O governador de São Paulo, Tarcísio de Freitas (Republicanos), afirmou nesta quarta-feira (12) que nunca conversou com o ex-ministro da Fazenda, Fernando Haddad (PT), sobre a implementação de uma cobrança de ICMS sobre importações, conhecida popularmente como a “taxa das blusinhas”. A declaração foi feita durante entrevista concedida à CNN Brasil, na qual Tarcísio refutou as alegações de Haddad de que teria procurado o ex-ministro para solicitar apoio do Ministério da Fazenda na adoção dessa medida tributária.
Haddad havia declarado anteriormente que Tarcísio estaria entre os governadores que o procuraram para buscar respaldo na execução de uma cobrança de ICMS sobre importações, incluindo a cobrança da chamada “taxa das blusinhas” por meio dos Correios. Segundo o ex-ministro do PT, essa iniciativa teria sido discutida com o objetivo de aumentar a arrecadação estadual por meio de uma nova modalidade de tributação sobre produtos importados, principalmente roupas de baixo, popularmente denominadas “blusinhas”.

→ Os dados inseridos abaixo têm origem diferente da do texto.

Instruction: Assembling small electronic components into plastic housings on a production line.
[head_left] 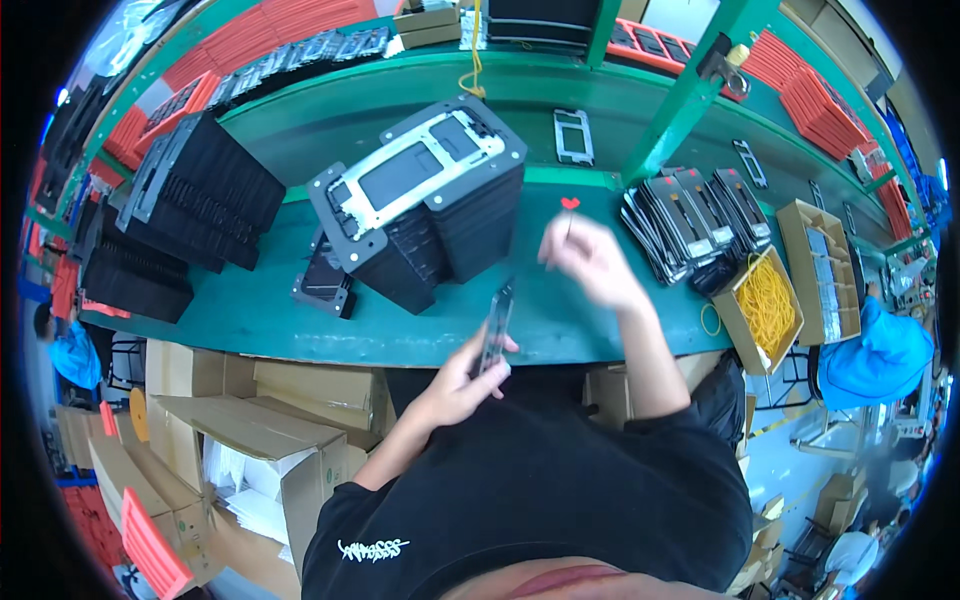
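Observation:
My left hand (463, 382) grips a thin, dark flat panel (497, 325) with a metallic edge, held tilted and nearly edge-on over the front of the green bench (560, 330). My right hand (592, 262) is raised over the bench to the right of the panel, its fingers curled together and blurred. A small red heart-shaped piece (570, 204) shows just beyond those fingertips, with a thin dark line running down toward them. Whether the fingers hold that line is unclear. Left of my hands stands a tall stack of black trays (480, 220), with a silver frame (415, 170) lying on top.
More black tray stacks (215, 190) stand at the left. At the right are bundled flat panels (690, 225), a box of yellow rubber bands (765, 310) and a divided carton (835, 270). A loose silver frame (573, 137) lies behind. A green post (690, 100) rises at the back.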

Contudo, o governador paulista negou veementemente essa versão, afirmando que “isso nunca aconteceu” e que não houve qualquer tratativa a respeito do tema com Haddad ou com qualquer outro representante do PT. Para reforçar sua posição, Tarcísio declarou que “quem pode me defender é o presidente Lula”, fazendo referência ao fato de que, na sua avaliação, o próprio Lula é o responsável por decidir sobre as ações do governo federal em relação às questões fiscais e tributárias.
Ele também destacou que sua postura é de não defender aumentos de impostos, ao contrário do que foi sugerido por Haddad. “Você nunca vai me ver falando com ninguém para aumentar imposto, só para diminuir”, afirmou, reforçando seu compromisso com uma gestão fiscal responsável.
O governador explicou ainda o contexto histórico do tema, detalhando que a tributação do ICMS sobre produtos importados, especialmente roupas de baixo, tem origem anterior à discussão da “taxa das blusinhas”. Segundo ele, a elevação do imposto de importação foi prevista na Lei nº 14.902, que trouxe uma alteração na legislação de importação, conhecida como a inclusão do chamado “jabuti” na lei do Programa de Proteção ao Exportador (Mover). Essa mudança previa uma cobrança de até 60% de imposto de importação, embora o Congresso posteriormente tenha reduzido esse valor para 20%.
Tarcísio também criticou a postura do governo federal diante do tema, especialmente a posição do presidente Lula. Ele afirmou que, ao ser informado de que Haddad teria pedido apoio para a cobrança, Lula teria dito que o ex-ministro do PT lhe comunicou que a ideia era considerada boa. O governador afirmou que, na sua opinião, se o presidente não quisesse sancionar a medida, teria vetado a proposta, como fez em outros casos recentes, como a restrição às saidinhas de adolescentes. Segundo Tarcísio, Lula deixou a decisão de sancionar ou vetar a cobrança da “taxa das blusinhas” para o período eleitoral, o que, na visão dele, demonstra uma postura de hesitação do governo federal em relação à implementação dessa medida tributária.
A declaração de Tarcísio reforça a tensão existente entre os governos estaduais e o federal acerca de medidas fiscais e de arrecadação, além de evidenciar a controvérsia sobre a autoria e a intenção por trás da proposta de cobrança de ICMS sobre importações.